=== Section Start ===

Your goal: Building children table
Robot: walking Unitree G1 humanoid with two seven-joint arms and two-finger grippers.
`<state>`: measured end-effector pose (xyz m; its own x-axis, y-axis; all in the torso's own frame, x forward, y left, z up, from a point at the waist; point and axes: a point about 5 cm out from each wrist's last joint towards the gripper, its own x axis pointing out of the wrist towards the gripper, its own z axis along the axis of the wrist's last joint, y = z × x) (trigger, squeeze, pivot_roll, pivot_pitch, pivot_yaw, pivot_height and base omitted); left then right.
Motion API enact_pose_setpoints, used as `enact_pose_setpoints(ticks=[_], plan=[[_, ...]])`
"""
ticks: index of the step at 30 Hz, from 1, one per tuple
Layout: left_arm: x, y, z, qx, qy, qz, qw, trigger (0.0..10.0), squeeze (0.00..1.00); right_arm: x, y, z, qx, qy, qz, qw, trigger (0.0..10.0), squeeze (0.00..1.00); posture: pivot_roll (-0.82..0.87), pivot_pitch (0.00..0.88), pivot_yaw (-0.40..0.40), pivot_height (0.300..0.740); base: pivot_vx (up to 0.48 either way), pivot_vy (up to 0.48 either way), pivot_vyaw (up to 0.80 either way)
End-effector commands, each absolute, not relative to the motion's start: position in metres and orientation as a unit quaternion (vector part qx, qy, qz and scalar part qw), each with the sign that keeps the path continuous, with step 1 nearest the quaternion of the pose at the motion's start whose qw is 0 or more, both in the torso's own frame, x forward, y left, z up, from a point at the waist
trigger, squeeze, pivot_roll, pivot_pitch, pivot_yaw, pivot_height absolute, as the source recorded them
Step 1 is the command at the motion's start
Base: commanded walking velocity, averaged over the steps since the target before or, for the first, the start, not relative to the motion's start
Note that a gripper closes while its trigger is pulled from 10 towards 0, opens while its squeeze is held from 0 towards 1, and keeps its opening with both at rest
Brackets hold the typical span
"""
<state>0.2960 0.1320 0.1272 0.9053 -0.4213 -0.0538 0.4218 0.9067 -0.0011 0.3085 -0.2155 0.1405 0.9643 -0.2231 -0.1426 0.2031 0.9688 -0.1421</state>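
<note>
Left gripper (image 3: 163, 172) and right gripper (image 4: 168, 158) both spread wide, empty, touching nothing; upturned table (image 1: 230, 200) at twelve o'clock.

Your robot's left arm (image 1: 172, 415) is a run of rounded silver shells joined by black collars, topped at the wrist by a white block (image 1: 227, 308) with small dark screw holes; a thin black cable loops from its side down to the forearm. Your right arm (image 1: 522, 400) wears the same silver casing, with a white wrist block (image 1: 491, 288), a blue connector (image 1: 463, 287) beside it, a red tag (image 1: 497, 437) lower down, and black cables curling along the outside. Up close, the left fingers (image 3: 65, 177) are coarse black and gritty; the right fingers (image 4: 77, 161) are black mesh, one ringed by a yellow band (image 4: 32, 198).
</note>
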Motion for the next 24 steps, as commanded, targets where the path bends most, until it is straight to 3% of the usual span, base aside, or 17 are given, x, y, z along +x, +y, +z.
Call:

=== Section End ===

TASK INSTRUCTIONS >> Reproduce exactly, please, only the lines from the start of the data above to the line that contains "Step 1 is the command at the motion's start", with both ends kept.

SOLUTION TO THIS EXERCISE >>
Your goal: Building children table
Robot: walking Unitree G1 humanoid with two seven-joint arms and two-finger grippers.
`<state>`: measured end-effector pose (xyz m; its own x-axis, y-axis; all in the torso's own frame, x forward, y left, z up, from a point at the waist; point and axes: a point about 5 cm out from each wrist's last joint towards the gripper, its own x axis pointing out of the wrist towards the gripper, its own z axis along the axis of the wrist's last joint, y = z × x) (trigger, squeeze, pivot_roll, pivot_pitch, pivot_yaw, pivot_height and base omitted); left then right.
Motion API enact_pose_setpoints, used as `enact_pose_setpoints(ticks=[_], plan=[[_, ...]])`
"""
ticks: index of the step at 30 Hz, from 1, one per tuple
Layout: left_arm: x, y, z, qx, qy, qz, qw, trigger (0.0..10.0), squeeze (0.00..1.00); right_arm: x, y, z, qx, qy, qz, qw, trigger (0.0..10.0), squeeze (0.00..1.00); posture: pivot_roll (-0.82..0.87), pivot_pitch (0.00..0.88), pivot_yaw (-0.40..0.40), pivot_height (0.300..0.740); base: pivot_vx (up to 0.48 either way), pivot_vy (up to 0.48 either way), pivot_vyaw (up to 0.80 either way)
End-effector commands, each absolute, not relative to the motion's start: position in metres and orientation as a unit quaternion (vector part qx, qy, qz and scalar part qw), each with the sign that keeps the path continuous, with step 1 nearest the quaternion of the pose at the motion's start whose qw is 0 or more, both in the torso's own frame, x forward, y left, z up, from a point at the waist
trigger, squeeze, pivot_roll, pivot_pitch, pivot_yaw, pivot_height absolute, as the source recorded them
Step 1 is the command at the motion's start

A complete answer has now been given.